Le Rebelle

The Fountainhead

King Vidor, Etats-Unis, 1948, Swashbuckler Films

Commentaire

La rencontre amoureuse est précédée de plans où l’homme et la femme sont séparés, socialement et topographiquement. La scène se distribue entre deux décors : le grand appartement de style « hollywoodien » où la femme évolue dans le luxe, en vêtements somptueux et le chantier de la monumentale carrière de pierre où l’homme (un architecte d’avant-garde qui a refusé toute compromission dans ses créations) a choisi de gagner sa vie comme simple ouvrier anonyme. Ce qu’elle ignore. Le savoir sur leur situation réciproque est donc inégal, entre l’homme et la femme. Ces deux décors apparemment si différents sont proches dans l’espace réel, car la femme est réveillée dans son lit par les explosions de la carrière.
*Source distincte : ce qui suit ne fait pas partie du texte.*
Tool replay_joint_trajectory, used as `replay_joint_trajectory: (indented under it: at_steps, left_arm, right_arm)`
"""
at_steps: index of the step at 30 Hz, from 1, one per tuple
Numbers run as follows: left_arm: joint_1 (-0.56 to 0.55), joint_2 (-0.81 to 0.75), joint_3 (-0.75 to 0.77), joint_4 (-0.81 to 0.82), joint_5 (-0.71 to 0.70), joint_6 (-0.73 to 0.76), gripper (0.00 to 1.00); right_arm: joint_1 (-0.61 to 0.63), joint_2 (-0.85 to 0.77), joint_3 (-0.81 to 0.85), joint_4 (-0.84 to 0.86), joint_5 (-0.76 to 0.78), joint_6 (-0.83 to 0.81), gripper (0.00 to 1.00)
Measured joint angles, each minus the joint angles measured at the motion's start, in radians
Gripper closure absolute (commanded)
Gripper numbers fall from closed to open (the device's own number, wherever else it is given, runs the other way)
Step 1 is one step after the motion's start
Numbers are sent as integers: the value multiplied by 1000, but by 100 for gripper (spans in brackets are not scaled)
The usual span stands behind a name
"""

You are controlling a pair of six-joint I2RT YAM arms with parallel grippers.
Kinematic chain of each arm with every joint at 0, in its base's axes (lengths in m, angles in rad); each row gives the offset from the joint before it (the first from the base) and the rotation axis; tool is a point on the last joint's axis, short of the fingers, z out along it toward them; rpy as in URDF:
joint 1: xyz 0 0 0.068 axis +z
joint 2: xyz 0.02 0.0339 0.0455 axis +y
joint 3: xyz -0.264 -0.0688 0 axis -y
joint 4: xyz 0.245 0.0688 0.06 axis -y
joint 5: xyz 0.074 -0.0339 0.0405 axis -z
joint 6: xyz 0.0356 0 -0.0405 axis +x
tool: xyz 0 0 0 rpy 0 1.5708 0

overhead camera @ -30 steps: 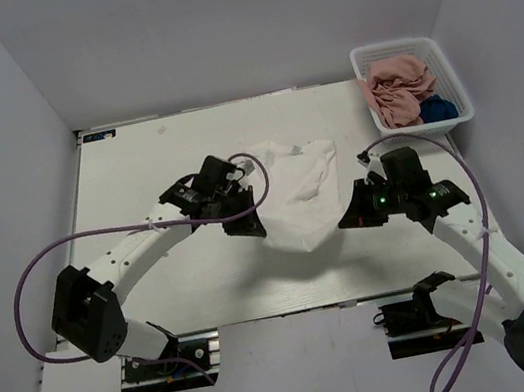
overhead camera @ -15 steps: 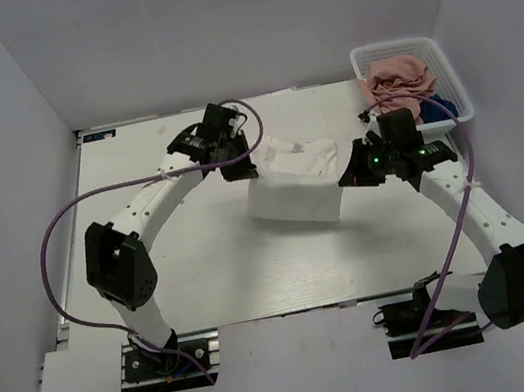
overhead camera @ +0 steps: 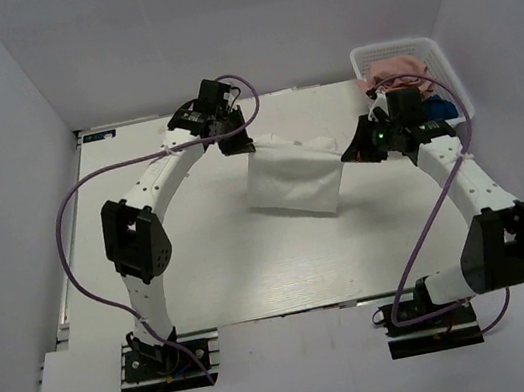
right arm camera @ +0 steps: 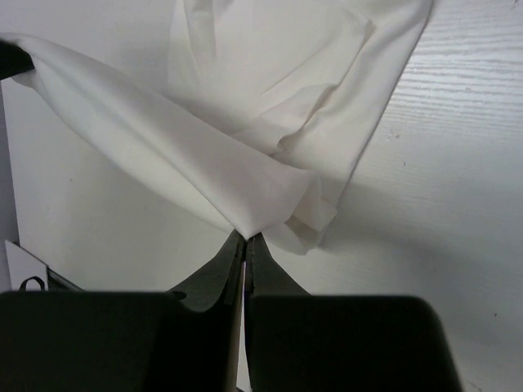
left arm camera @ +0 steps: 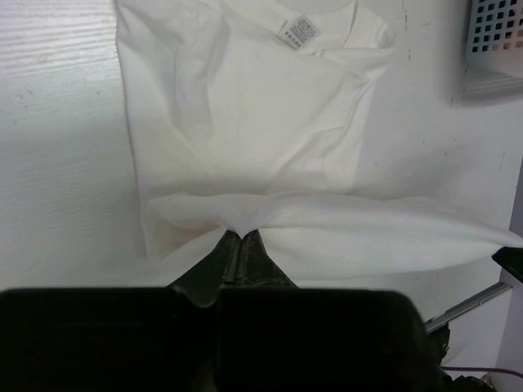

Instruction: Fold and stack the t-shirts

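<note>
The white t-shirt (overhead camera: 292, 179) hangs stretched between my two grippers above the table's far middle, its lower part draped down onto the table. My left gripper (overhead camera: 243, 144) is shut on its left edge, which shows in the left wrist view (left arm camera: 237, 232). My right gripper (overhead camera: 348, 153) is shut on its right edge, which shows in the right wrist view (right arm camera: 247, 233). The shirt's neck label (left arm camera: 296, 31) shows in the left wrist view. The pink t-shirt (overhead camera: 400, 68) and the navy t-shirt (overhead camera: 440, 108) lie crumpled in the basket.
The white lattice basket (overhead camera: 359, 62) stands at the table's far right corner, close behind my right gripper; its corner shows in the left wrist view (left arm camera: 495, 33). The white table (overhead camera: 204, 267) lies under the shirt. Grey walls enclose the back and sides.
Both grippers have carried the white shirt away from me, toward the table's far edge, and lifted its held edge taut. The shirt now hangs as a flatter folded sheet.
</note>
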Motion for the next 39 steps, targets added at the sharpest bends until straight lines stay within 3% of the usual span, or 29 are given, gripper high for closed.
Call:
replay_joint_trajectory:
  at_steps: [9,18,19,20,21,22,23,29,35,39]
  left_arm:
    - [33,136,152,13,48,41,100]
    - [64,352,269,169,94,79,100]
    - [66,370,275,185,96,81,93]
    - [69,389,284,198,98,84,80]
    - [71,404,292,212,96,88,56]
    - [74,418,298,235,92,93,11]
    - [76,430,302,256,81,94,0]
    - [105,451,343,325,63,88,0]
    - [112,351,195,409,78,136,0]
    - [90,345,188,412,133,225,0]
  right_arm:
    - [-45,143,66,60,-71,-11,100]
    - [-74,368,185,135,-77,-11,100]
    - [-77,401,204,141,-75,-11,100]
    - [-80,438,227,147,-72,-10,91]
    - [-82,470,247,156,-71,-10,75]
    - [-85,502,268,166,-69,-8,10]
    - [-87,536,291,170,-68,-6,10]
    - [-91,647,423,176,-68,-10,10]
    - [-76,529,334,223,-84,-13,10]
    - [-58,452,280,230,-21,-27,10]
Alors qu’elle vient à deux reprises sur le chantier, elle éprouve une attirance physique pour celui qu’elle croit être un ouvrier. La première rencontre se fait à distance : elle surplombant le chantier sur fond de ciel et lui en contrebas, occupé à percer la roche avec son marteau-piqueur. La structure visuelle des plans est construite sur la distance entre elle et lui et sur la différence de niveau spatial et social. La femme écrase du regard les hommes qui travaillent sur le chantier, dont celui dont elle est tombée sexuellement amoureuse au premier regard. Les plans sont rigoureusement construits en arêtes vives, entre le noir et le blanc, souvent divisés en deux par la diagonale du cadre qui les sépare, elle en haut dans la lumière et la blancheur, lui en contrebas dans une lumière plus sombre et plus grise. Leurs échanges de regard ne laissent pas de doute sur ce coup de foudre à distance.

Un contremaître va servir de vecteur pour réduire l’intervalle entre eux. Ils vont se retrouver au même niveau, mais sans entrer en contact direct et sans se parler.

De retour chez elle, devant sa table de toilette, elle va réduire imaginairement l’intervalle par des surimpressions mentales.

Le lendemain, alors qu’elle retourne sur le chantier, le cadre les isole, elle en haut lui en bas dans l’image, pour filmer un dialogue piquant où il lui tient tête sans aucun complexe d’infériorité sociale, en lui laissant entendre qu’il a tout à fait compris son manège amoureux.